# What you need to do:
Beneath this line is the data. Output exactly the lines from the line with "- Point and" to the line with "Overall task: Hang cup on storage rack", both ends included, and nothing more.

■ ■ ■ ■ ■ ■ ■

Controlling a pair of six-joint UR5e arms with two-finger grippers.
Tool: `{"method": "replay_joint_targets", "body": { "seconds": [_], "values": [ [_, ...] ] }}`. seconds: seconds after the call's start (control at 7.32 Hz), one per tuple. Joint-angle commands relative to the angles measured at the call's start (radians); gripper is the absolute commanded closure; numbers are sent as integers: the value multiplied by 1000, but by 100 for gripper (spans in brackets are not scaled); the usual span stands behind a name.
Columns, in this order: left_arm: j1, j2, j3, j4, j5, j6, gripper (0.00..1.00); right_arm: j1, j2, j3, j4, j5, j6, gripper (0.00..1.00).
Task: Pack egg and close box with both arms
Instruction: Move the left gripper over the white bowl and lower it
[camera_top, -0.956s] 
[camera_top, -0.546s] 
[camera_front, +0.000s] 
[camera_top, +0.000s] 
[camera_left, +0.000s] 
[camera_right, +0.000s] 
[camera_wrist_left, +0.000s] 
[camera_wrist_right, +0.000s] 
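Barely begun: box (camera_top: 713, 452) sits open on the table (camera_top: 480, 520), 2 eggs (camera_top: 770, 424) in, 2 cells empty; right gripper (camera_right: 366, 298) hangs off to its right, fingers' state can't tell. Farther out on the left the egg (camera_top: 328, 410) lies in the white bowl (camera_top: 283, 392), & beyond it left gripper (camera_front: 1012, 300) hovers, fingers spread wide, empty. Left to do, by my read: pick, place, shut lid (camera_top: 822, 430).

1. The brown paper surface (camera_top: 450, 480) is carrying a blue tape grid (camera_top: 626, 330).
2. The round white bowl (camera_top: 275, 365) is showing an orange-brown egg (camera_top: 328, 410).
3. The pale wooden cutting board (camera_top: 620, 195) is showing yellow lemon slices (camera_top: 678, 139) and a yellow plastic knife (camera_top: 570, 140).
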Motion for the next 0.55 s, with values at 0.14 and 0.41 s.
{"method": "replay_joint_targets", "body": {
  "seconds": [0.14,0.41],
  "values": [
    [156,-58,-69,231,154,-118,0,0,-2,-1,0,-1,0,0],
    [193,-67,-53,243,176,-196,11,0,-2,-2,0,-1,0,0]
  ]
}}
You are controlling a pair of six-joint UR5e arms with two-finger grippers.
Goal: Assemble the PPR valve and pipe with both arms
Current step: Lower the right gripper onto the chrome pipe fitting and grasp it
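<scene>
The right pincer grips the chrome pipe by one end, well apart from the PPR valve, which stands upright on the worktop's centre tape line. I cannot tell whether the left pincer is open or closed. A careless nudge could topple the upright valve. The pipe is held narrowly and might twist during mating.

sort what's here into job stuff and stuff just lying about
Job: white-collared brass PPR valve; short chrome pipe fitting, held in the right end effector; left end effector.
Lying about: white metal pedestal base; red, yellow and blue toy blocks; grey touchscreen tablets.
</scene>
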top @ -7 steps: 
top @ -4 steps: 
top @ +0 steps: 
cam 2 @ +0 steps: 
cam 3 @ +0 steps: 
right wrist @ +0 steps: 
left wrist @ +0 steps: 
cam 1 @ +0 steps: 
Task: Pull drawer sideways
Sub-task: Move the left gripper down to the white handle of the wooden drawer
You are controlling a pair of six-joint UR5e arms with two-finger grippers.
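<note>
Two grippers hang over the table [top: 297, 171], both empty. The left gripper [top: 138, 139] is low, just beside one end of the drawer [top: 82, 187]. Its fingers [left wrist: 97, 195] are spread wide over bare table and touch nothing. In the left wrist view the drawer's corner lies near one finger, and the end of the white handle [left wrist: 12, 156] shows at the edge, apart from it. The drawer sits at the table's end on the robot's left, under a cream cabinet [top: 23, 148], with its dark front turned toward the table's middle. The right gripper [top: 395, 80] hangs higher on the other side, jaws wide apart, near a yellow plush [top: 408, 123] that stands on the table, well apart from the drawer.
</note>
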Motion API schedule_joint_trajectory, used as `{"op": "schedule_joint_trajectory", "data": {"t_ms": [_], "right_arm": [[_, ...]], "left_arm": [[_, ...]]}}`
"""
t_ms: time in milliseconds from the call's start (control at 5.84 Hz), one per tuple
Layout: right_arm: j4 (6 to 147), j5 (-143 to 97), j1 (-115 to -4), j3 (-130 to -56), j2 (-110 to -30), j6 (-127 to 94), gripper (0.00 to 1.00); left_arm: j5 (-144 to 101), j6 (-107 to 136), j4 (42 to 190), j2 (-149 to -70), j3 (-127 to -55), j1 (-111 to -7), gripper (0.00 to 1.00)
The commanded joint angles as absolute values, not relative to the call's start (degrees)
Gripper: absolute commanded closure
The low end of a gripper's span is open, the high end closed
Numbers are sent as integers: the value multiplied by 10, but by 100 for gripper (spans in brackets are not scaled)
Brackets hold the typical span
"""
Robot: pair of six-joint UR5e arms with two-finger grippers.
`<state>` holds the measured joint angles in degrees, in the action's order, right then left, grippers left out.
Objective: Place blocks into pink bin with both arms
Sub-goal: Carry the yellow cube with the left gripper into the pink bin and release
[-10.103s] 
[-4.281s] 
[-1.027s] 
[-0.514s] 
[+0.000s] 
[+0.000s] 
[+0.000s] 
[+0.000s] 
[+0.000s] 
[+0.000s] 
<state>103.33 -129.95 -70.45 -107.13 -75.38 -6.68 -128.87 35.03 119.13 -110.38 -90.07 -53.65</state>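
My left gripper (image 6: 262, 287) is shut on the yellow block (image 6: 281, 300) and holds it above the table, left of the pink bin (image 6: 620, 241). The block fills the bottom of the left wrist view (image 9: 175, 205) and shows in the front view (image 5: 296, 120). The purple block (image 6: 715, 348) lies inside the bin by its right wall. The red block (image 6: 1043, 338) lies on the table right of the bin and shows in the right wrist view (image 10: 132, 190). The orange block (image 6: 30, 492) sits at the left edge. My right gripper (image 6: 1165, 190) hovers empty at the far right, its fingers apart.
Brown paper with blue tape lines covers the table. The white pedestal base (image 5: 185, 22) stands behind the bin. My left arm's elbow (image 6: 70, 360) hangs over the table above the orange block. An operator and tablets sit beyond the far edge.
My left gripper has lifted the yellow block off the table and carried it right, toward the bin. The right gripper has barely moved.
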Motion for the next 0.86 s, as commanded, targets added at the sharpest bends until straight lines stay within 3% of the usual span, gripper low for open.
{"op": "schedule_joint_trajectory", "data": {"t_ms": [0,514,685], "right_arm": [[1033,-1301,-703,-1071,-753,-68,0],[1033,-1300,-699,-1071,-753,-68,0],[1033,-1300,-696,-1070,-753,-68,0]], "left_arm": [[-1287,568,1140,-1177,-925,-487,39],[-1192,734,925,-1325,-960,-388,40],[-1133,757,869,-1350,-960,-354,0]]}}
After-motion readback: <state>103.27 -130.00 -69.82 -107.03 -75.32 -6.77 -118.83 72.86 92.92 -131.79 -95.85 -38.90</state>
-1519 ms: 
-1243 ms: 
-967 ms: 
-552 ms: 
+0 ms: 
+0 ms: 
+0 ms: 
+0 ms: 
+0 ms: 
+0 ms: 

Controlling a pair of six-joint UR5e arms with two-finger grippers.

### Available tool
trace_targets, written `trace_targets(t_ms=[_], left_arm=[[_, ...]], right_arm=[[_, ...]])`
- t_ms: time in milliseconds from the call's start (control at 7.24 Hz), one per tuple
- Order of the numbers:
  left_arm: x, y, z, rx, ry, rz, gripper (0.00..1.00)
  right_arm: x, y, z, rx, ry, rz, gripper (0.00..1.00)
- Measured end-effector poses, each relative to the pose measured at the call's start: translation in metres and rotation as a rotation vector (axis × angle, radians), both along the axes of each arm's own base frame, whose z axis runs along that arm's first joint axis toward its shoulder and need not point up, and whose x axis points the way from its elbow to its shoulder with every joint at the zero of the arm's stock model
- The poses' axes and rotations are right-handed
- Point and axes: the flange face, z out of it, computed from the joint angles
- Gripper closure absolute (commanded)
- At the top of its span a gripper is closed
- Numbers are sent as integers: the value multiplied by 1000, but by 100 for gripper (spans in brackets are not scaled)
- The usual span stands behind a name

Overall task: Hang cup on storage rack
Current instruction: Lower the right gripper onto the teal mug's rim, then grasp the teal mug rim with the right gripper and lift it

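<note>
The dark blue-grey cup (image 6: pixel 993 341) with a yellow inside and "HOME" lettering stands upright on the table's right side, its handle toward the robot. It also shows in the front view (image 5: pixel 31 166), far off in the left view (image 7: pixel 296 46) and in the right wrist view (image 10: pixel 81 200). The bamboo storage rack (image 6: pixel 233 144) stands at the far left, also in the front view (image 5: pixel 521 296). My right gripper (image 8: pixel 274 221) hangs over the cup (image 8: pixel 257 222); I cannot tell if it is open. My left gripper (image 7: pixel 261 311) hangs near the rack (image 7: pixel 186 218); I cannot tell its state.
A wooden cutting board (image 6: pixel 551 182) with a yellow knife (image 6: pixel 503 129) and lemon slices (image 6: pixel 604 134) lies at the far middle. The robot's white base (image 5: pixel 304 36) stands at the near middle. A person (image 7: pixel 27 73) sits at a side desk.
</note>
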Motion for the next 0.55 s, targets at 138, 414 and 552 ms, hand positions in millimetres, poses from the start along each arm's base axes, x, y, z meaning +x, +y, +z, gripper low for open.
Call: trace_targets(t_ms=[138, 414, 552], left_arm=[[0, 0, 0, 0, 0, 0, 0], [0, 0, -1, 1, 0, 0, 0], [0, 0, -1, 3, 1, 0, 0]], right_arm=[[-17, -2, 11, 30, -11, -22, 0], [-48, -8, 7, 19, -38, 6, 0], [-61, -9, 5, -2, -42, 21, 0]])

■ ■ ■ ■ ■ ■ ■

# Your solution:
- Point and axes: the flange face, z out of it, computed from the joint angles
- Gripper closure absolute (commanded)
- At the top of its span a gripper is closed
- Numbers are sent as integers: the value multiplied by 1000, but by 100 for gripper (spans in brackets are not scaled)
- The usual span stands behind a name

Overall task: Hang cup on storage rack

No more output will be added to the exercise.